**WHAT NEEDS TO BE DONE**
Print the data that follows, exactly and completely.

—————

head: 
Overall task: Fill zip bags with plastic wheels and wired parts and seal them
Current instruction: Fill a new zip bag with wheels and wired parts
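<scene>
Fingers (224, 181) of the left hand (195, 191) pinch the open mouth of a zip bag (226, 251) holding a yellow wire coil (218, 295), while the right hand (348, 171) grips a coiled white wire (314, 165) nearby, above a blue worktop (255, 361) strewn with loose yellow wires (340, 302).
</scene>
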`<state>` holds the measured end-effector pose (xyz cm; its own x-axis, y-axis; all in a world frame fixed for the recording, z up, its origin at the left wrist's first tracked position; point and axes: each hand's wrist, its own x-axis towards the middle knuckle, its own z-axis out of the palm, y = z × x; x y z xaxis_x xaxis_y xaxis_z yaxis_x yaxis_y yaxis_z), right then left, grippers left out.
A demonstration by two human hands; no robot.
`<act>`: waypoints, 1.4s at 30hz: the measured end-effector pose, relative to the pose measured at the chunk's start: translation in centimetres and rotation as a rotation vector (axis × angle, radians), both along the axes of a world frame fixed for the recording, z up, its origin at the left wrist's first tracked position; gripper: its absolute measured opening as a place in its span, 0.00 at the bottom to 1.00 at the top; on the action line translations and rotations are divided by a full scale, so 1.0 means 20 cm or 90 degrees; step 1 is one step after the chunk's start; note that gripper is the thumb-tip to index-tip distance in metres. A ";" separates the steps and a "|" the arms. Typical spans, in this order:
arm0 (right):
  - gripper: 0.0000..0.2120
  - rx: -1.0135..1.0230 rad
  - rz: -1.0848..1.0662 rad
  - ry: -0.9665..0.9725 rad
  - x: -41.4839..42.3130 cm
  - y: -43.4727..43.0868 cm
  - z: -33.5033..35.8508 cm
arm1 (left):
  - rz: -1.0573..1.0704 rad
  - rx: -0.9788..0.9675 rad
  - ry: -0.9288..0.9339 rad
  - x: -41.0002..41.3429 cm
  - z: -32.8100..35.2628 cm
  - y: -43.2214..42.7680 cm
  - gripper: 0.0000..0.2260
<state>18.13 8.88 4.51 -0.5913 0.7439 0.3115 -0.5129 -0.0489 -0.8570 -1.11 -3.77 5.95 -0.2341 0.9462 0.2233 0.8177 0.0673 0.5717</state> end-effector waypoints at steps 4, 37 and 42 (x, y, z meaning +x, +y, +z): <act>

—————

**COMPLETED TASK**
head: 
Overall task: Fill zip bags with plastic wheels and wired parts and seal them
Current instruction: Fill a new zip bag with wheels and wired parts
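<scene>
Fingers (224, 181) of the left hand (195, 191) pinch the open mouth of a zip bag (226, 251) holding a yellow wire coil (218, 295), while the right hand (348, 171) grips a coiled white wire (314, 165) nearby, above a blue worktop (255, 361) strewn with loose yellow wires (340, 302).
</scene>
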`<state>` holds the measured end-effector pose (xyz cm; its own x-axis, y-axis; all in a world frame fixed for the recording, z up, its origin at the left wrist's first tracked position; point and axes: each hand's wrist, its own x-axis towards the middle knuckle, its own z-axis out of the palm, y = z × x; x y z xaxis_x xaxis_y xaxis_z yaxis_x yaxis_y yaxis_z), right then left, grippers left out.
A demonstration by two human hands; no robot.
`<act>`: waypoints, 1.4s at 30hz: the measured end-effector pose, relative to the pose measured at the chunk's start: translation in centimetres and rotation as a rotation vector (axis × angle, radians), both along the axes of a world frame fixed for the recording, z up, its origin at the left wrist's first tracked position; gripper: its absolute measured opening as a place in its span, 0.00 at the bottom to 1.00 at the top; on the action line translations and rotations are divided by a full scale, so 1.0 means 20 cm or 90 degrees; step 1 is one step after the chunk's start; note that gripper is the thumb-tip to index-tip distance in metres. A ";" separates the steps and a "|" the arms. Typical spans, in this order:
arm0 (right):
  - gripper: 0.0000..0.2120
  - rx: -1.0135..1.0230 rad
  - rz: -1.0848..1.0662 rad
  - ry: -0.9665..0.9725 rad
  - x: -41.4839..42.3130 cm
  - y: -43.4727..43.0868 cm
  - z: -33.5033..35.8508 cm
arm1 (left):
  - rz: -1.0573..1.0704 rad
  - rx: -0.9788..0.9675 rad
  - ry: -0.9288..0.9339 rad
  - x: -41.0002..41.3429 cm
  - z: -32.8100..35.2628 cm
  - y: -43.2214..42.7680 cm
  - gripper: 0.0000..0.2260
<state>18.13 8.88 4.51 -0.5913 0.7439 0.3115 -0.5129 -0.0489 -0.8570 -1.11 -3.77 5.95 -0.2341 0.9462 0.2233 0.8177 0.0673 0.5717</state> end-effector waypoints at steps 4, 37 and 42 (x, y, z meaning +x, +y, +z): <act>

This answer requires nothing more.